Consider BP and Shell. Both rose on the day, buoyed by the same inflationary pressures that crushed tech. Higher energy prices mean higher profits. Meanwhile, HSBC and Lloyds benefit from wider net interest margins. The contrast could not be starker. In New York, traders were liquidating positions in Tesla and Nvidia. In London, fund managers were rotating into Rio Tinto and GlaxoSmithKline.
This divergence raises a crucial question: Is London’s resilience a sign of maturity or a warning of incipient capital flight? The dollar has strengthened sharply against the pound, which is never a good sign for UK importers. Inflation in Britain remains sticky, with core CPI hovering above 6 per cent. The Bank of England has been raising rates with grim determination, but the lag effects have yet to fully hit mortgage holders and corporate borrowers. A recession is still on the cards.

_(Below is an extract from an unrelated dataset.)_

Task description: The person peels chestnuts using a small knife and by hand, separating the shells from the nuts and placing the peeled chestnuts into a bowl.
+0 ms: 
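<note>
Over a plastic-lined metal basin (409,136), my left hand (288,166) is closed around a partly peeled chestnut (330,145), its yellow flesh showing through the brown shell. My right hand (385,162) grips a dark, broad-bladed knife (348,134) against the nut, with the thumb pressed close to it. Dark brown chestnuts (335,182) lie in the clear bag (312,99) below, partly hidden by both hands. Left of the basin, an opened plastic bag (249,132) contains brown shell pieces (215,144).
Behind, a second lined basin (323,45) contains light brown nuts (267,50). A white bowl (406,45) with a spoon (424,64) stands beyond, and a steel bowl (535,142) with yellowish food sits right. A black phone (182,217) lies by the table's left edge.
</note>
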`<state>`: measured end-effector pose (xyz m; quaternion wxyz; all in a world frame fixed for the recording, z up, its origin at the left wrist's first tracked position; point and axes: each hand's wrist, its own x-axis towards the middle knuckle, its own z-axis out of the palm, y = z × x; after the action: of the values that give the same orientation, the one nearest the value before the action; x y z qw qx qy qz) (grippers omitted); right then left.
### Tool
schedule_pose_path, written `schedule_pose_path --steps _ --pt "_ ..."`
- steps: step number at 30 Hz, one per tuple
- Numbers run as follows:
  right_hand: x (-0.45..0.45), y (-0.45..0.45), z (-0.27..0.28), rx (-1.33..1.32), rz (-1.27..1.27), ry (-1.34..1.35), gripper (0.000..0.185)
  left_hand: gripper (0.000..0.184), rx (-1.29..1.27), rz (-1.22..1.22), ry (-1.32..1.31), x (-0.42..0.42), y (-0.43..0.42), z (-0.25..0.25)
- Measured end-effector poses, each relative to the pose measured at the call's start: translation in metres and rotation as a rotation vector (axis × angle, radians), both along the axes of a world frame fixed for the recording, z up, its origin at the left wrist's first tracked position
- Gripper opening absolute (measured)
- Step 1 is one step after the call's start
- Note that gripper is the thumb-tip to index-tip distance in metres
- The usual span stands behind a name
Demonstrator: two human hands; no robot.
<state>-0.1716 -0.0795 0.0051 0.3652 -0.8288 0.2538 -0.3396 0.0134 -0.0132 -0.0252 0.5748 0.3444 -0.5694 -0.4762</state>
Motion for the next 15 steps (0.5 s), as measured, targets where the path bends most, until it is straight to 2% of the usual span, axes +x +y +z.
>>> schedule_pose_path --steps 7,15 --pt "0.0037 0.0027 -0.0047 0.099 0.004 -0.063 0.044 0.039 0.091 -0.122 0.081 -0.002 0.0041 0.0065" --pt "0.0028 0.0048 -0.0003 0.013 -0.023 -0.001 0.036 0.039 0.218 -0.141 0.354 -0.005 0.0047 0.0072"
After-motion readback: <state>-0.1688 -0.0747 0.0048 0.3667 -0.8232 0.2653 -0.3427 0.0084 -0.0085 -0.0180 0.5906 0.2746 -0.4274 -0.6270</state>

But for now, the market is voting with its feet. The premium that investors demand to hold British equities over US Treasuries has narrowed. That suggests that some yield-seeking capital is coming back to London. After years of underperformance relative to Wall Street, value is finally being recognised. The MSCI World Value Index has outperformed its growth counterpart by a double-digit margin this year. London sits at the heart of that rotation.
Of course, the bulls should not get too complacent. The rout in US tech will eventually spill over. If the global economy tips into recession, commodity prices will fall, and London’s heavyweights will lose their shine. But for today, the City can take a small measure of satisfaction. While Silicon Valley burns, the Old World of dividends and tangible assets is proving its worth. The bottom line is simple: when the hype fades, substance matters.